Dave Kehr on Kino's Gaumont Box set:
French Innovation at Cinema’s Dawn
By DAVE KEHR

ALICE GUY was 22 in March 1895 when she took a job in Paris as a secretary to Léon Gaumont, an executive of the Comptoir Général de Photographie, specializing in photographic equipment. A few months later Gaumont bought the company, renamed it after himself, and began developing a product called the Chronophotographe.

The device was modeled on one developed by the Lumiére brothers of Lyon that allowed the filming of “vues animées”: photographs that seemed to move. Gaumont conducted some experiments with this novelty device, shooting a train arriving at a station, soldiers performing precision drills, workers leaving a factory — all subjects that the Lumiéres had covered before him.

“It seemed to me,” Alice Guy wrote many years later, “that one could do something else.” And so she persuaded her boss to let her make a few little films, on the condition that her activities didn’t interfere with her secretarial duties. Her first effort, a brief fantasy called “The Cabbage Patch Fairy,” became an early hit on the exhibition circuit (fairgrounds and vaudeville theaters) that was beginning to take shape. Before long Mademoiselle Alice, as she was called, became the first production chief at one of the world’s first movie studios.

There are no known copies of the 1895 version of “The Cabbage Patch Fairy,” but Guy’s 1900 remake (probably necessary because the original negative had worn out) is part of “Gaumont Treasures 1897-1913,” a fascinating three-disc set from Kino International.

This set is an abridged version, with English subtitles, of “Le Cinéma Premier,” a seven-disc collection issued in 2008 in France by Gaumont. (Still very much in business, Gaumont is probably the oldest continuing film production company in existence.) Serious students of early cinema probably already own the French original (which includes, for starters, all 65 of the surviving films Guy made in France), but the Kino set offers a satisfying, well-chosen sample for more casual visitors to this astoundingly rich, fast-moving period in film history.

The first disc in the Kino collection follows Guy’s career from 1897 to 1907, when she left for America to continue making films, founding her own studio in Fort Lee, N.J. The other discs are devoted to her successors as Gaumont’s head of production, Louis Feuillade (represented by 13 films made from 1907 to 1913) and Léonce Perret (represented by only two films, one of them, “The Child of Paris” from 1913, being Gaumont’s first feature-length production).

This was an era in which innovation was the norm and formal discoveries were being made almost daily, as documented in Richard Abel’s definitive history, “The Ciné Goes to Town: French Cinema, 1896-1914” (University of California Press, 1994).

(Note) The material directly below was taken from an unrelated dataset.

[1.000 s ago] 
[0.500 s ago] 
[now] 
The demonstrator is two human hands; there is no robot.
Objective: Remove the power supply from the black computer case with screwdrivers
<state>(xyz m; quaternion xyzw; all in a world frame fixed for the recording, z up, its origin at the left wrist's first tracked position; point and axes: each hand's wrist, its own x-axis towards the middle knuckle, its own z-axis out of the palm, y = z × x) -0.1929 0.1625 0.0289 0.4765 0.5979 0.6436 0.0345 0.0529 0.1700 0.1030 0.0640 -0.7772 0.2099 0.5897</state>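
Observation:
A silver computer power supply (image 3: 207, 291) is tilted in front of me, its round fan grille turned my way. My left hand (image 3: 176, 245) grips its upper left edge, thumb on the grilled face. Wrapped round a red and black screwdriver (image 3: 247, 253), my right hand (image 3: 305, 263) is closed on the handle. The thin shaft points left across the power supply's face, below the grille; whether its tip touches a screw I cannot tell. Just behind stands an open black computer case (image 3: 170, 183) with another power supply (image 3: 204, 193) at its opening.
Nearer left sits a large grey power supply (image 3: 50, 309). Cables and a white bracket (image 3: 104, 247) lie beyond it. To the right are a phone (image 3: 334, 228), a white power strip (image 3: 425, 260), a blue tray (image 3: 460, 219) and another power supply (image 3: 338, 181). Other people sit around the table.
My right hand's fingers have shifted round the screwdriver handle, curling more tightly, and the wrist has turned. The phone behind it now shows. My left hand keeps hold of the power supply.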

Too much was going on in too many places to credit specific filmmakers with specific developments, but, intriguingly, each director’s disc in the Kino set corresponds with a broad period of development.

During Guy’s heyday moving pictures were still a novelty and exploited as such: an attraction alongside the dancing girls, jugglers and two-headed calves at fairgrounds and dime museums. (Film scholars have adopted the term “cinema of attractions” to describe pre-narrative moviemaking.) Guy’s early films, most only a few minutes in length and filmed in a single shot, display pretty girls (“Bathing in a Stream,” 1897), camera trickery (running the film in reverse makes the traffic go backward in the 1900 “Avenue de l’Opera”), grotesque slapstick (“Turn of the Century Surgery,” 1900) and music hall acts (“Miss Dundee and Her Performing Dogs,” 1902), including many recorded with an early synchronized sound technique (half a dozen on this disc).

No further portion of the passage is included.